This is an exercise I like to think of as “womanthink,” even though I know there are men who do it very well, and lots of women who don’t do it at all. It asks three questions: What do we have lots of? What do we need more of? How do we turn what we have into what we need?
For instance, the foreclosure crisis. What it actually means is that we now have lots of unoccupied houses. At the same time, there is a shortage of rental housing, especially affordable rental housing. How do we turn unoccupied houses into affordable rental housing?
In fact, this one is easy compared to, say, spinning flax into gold, or turning dog manure into transportation fuel. Why don’t the banks, who own these unoccupied houses, get together with realtors, who at the moment have almost nothing to do with their time and no way to make a living, and have them rent out the houses, preferably on one- or two-year leases, so the tenants would stick around a while and take care of the property?
Yes, of course, most of those houses will have to be rehabbed before they are rentable.
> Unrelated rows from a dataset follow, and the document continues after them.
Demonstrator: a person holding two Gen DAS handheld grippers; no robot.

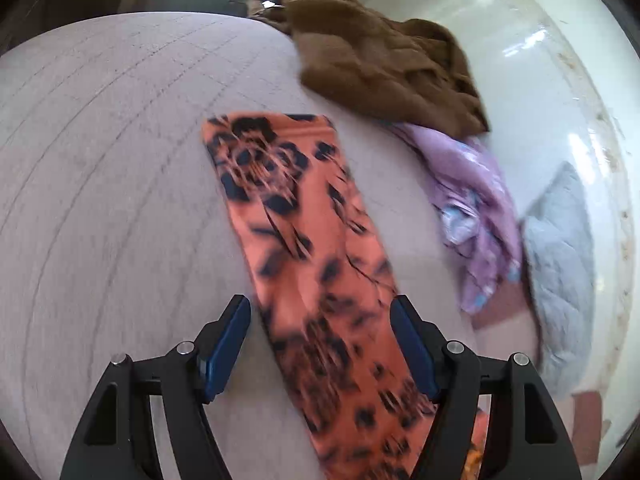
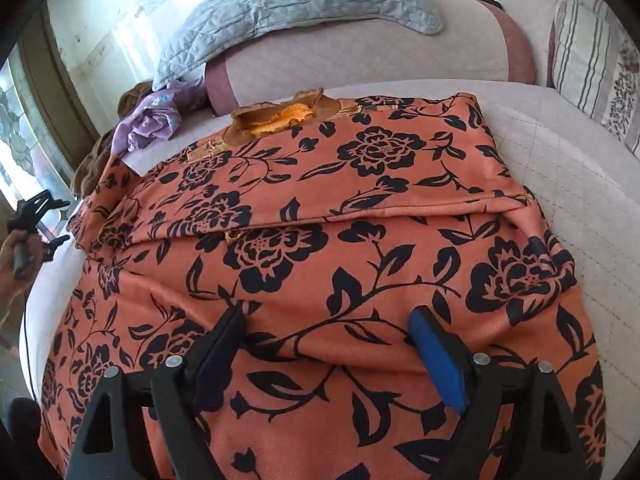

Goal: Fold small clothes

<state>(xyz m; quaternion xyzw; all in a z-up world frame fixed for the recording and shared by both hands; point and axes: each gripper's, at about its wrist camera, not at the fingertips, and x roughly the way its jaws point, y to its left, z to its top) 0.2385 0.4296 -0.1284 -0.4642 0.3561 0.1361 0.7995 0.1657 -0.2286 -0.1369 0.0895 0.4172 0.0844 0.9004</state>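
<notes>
Orange floral garment (image 2: pixel 320 240) spread flat across pale quilted sofa seat (image 2: pixel 560 168), black rose print up, bottom part folded over the body with its hem running crosswise at mid-frame, gold-trimmed neckline (image 2: pixel 280 116) at the far end. One sleeve (image 1: pixel 296 216) stretched out as a long strip on the seat, cuff far, seen from the left wrist view. Left gripper (image 1: pixel 320 308) hovering low over that sleeve, jaws wide apart, blue pads either side of the strip, nothing clamped. Right gripper (image 2: pixel 328 320) above the near part of the garment, jaws likewise spread wide, holding nothing; contact of fingertips with cloth not clear. Brown fuzzy garment (image 1: pixel 380 52) and lilac cloth (image 1: pixel 472 208) heaped at the seat's edge, beside a grey quilted pillow (image 2: pixel 288 12) on the armrest. Striped cushion (image 2: pixel 592 52) at far right.
</notes>
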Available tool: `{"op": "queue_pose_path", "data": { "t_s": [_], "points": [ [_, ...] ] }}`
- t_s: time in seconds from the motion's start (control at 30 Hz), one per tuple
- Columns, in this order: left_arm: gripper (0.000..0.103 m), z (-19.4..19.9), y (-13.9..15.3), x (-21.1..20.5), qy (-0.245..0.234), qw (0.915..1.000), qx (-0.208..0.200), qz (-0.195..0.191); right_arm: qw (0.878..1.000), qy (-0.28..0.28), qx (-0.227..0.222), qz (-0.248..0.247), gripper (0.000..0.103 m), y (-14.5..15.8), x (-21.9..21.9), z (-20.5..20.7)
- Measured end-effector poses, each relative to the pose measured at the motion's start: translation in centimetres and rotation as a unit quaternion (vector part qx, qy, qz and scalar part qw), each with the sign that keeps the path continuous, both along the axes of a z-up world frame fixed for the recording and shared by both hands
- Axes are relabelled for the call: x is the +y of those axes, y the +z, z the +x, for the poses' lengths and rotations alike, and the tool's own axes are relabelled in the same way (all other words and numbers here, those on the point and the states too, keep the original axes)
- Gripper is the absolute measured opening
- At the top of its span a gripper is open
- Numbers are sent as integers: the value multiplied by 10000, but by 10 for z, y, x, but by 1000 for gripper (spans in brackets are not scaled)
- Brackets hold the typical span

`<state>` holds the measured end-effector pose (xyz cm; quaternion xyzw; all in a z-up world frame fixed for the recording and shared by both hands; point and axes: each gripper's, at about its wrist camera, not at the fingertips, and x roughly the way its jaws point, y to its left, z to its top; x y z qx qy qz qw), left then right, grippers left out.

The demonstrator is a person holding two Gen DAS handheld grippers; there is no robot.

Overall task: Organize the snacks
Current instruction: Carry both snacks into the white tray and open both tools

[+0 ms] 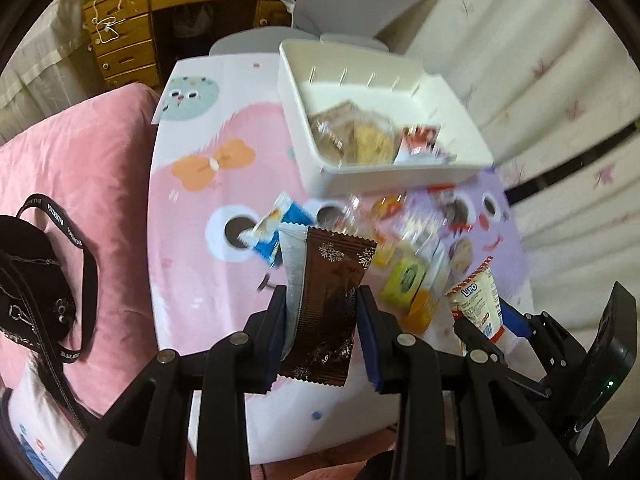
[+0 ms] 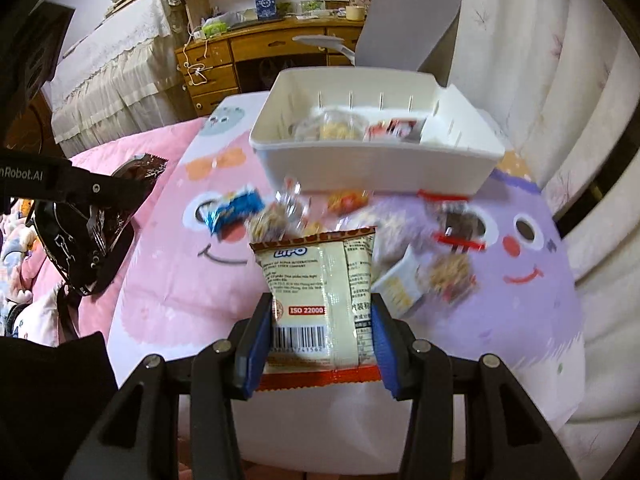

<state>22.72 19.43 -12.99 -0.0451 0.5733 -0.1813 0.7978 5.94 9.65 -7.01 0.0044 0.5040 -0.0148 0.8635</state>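
Observation:
My left gripper [image 1: 322, 308] is shut on a brown snowflake-print snack packet [image 1: 328, 304], held upright above the table's near edge. My right gripper [image 2: 320, 316] is shut on a cream Lipo biscuit packet [image 2: 320, 300] with red trim; the same packet [image 1: 476, 304] shows at the right of the left wrist view. A white bin [image 2: 376, 168] stands at the table's far side with several snacks inside. Loose snacks lie between the bin and the grippers, among them a blue-and-white packet [image 1: 276, 232] and a yellow-green packet [image 1: 404, 280].
The small table [image 2: 168, 280] carries a pink and purple cartoon cover. A pink bedspread with a black strapped bag [image 1: 36, 280] lies to the left. A grey chair [image 2: 408, 40] and a wooden desk [image 2: 248, 56] stand behind the bin. A white curtain hangs at the right.

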Motion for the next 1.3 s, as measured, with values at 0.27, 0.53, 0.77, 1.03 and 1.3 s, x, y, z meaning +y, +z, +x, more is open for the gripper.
{"op": "queue_pose_path", "data": {
  "t_s": [0.27, 0.53, 0.77, 1.03, 1.3],
  "points": [
    [32, 29, 29, -30, 319, 9989, -343, -84, 9993, 333, -150, 62, 46, 38, -42, 39],
    [32, 63, 40, -64, 575, 9968, -547, -13, 9978, 612, -232, 67, 46, 53, -86, 81],
    [32, 94, 33, -86, 857, 9948, -543, -11, 9955, 845, -426, -22, 47, 58, -123, 116],
    [32, 114, 30, -102, 1145, 9918, -574, 31, 9924, 1081, -580, -80, 47, 58, -154, 157],
    [48, 120, 33, -115, 1114, 9916, -662, 26, 9932, 1040, -512, 132, 47, 49, -175, 172]
  ]
}}
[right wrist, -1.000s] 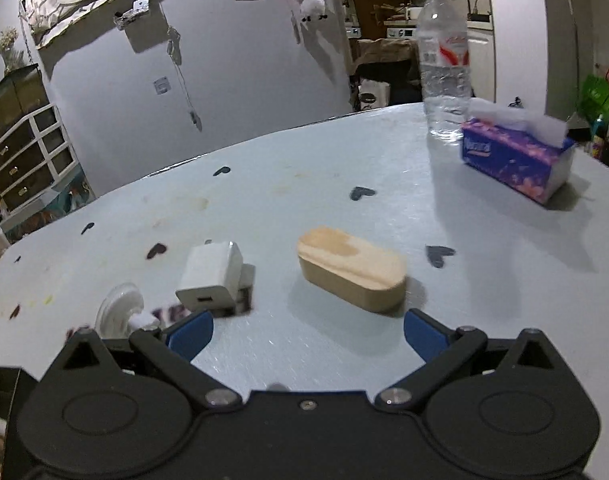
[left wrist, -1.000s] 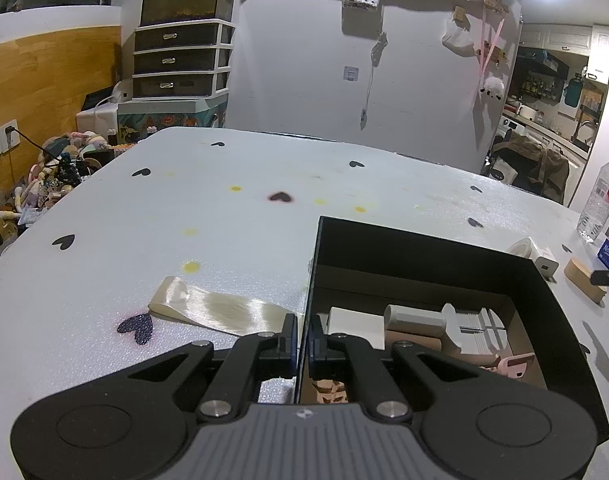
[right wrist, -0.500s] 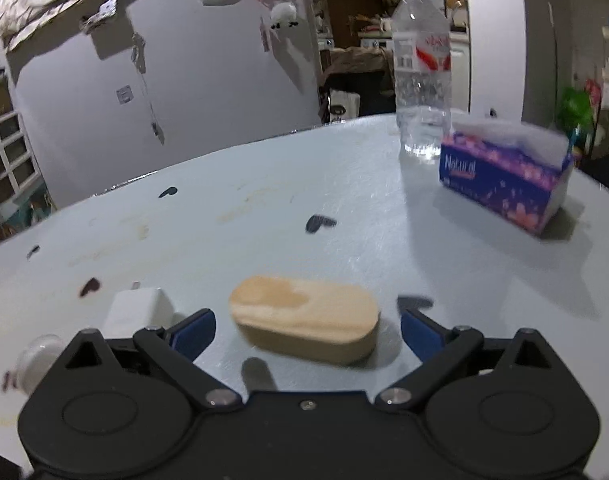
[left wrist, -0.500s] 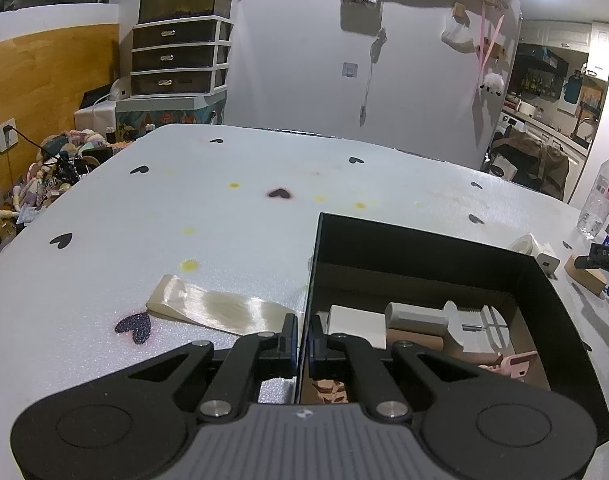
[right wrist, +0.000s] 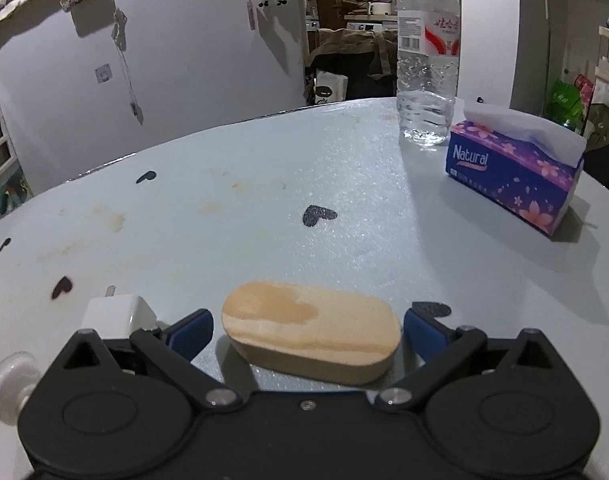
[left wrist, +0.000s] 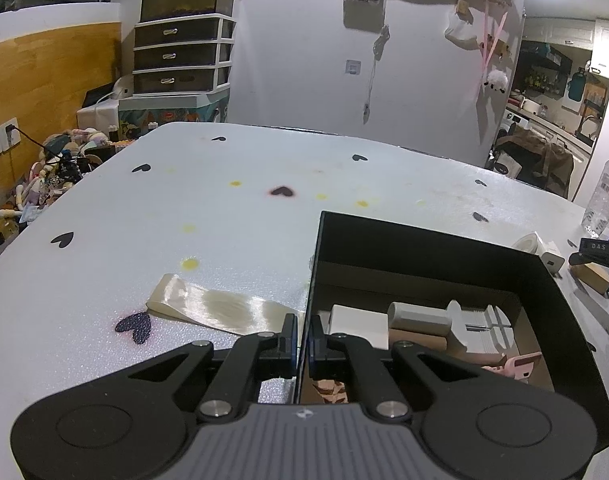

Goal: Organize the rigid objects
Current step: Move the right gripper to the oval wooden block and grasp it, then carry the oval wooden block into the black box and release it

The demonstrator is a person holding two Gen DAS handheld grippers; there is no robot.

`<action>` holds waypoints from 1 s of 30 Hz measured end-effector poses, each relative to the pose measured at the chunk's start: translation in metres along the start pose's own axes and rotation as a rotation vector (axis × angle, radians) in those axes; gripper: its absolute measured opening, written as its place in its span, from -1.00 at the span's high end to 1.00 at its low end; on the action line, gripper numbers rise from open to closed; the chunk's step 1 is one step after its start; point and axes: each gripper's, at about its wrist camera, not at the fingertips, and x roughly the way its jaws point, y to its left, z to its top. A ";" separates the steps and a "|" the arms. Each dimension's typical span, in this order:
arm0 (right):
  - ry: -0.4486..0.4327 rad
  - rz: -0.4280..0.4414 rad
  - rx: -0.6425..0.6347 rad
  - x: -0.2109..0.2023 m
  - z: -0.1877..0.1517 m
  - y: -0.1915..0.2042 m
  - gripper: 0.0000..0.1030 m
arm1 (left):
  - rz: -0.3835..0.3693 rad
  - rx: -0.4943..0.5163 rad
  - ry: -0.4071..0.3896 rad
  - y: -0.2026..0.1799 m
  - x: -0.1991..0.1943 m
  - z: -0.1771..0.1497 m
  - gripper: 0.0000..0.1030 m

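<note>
On the left side, the left gripper (left wrist: 302, 340) is sitting with its jaws pressed together on the near wall of the black box (left wrist: 424, 240), seemingly steadying it; whether the wall's edge is truly pinched between the pads is hard to tell. Inside the box, white blocks and a pink piece are lying already sorted, while a pale ribbon-like strip (left wrist: 220, 310) is lying on the table (left wrist: 184, 208) just beside the box's left wall. Moving right, a white charger plug (right wrist: 118, 314) is lying just left of the right gripper (right wrist: 306, 330), with a round white piece (right wrist: 8, 376) nearer the left edge. The step in hand looks like the pickup of the oval wooden block (right wrist: 310, 338): it is lying flat on the table between the blue pads, the jaws standing wide apart and, as far as can be seen, neither pad touching it. The next move probably calls for closing squarely on the block's rounded ends, then lifting and carrying it leftward into the box. Further right, a water bottle (right wrist: 426, 60) and a purple tissue pack (right wrist: 512, 176) are standing well apart from the work.
</note>
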 end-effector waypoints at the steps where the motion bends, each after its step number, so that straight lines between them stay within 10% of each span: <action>1: -0.003 -0.003 0.000 0.000 0.001 0.000 -0.94 | 0.001 0.001 0.000 0.000 0.000 0.000 0.91; 13: -0.066 0.045 -0.024 -0.038 0.002 0.003 -0.70 | 0.008 0.010 -0.002 0.000 -0.001 0.000 0.91; 30: -0.011 0.603 -0.179 -0.170 -0.018 0.110 -0.70 | 0.004 0.016 -0.021 0.000 -0.006 -0.007 0.91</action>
Unless, of course, you want to take the thought experiment a bit further and rent them to people who are willing to invest some sweat equity into making them livable in order to live in them. Say, in exchange for a waiver of the first month’s rent.
Which brings us to the next question: why isn’t it already happening? Mr. Wired thinks it is because the banks, having been conglomerated to within an inch of their lives (and sometimes beyond) have absolutely no sense of local demand, because they no longer have any location. So they simply don’t see any relationship between their “toxic assets” and real houses in which real people could be living and paying rent, if only somebody had the wit to see it.
You heard it here first.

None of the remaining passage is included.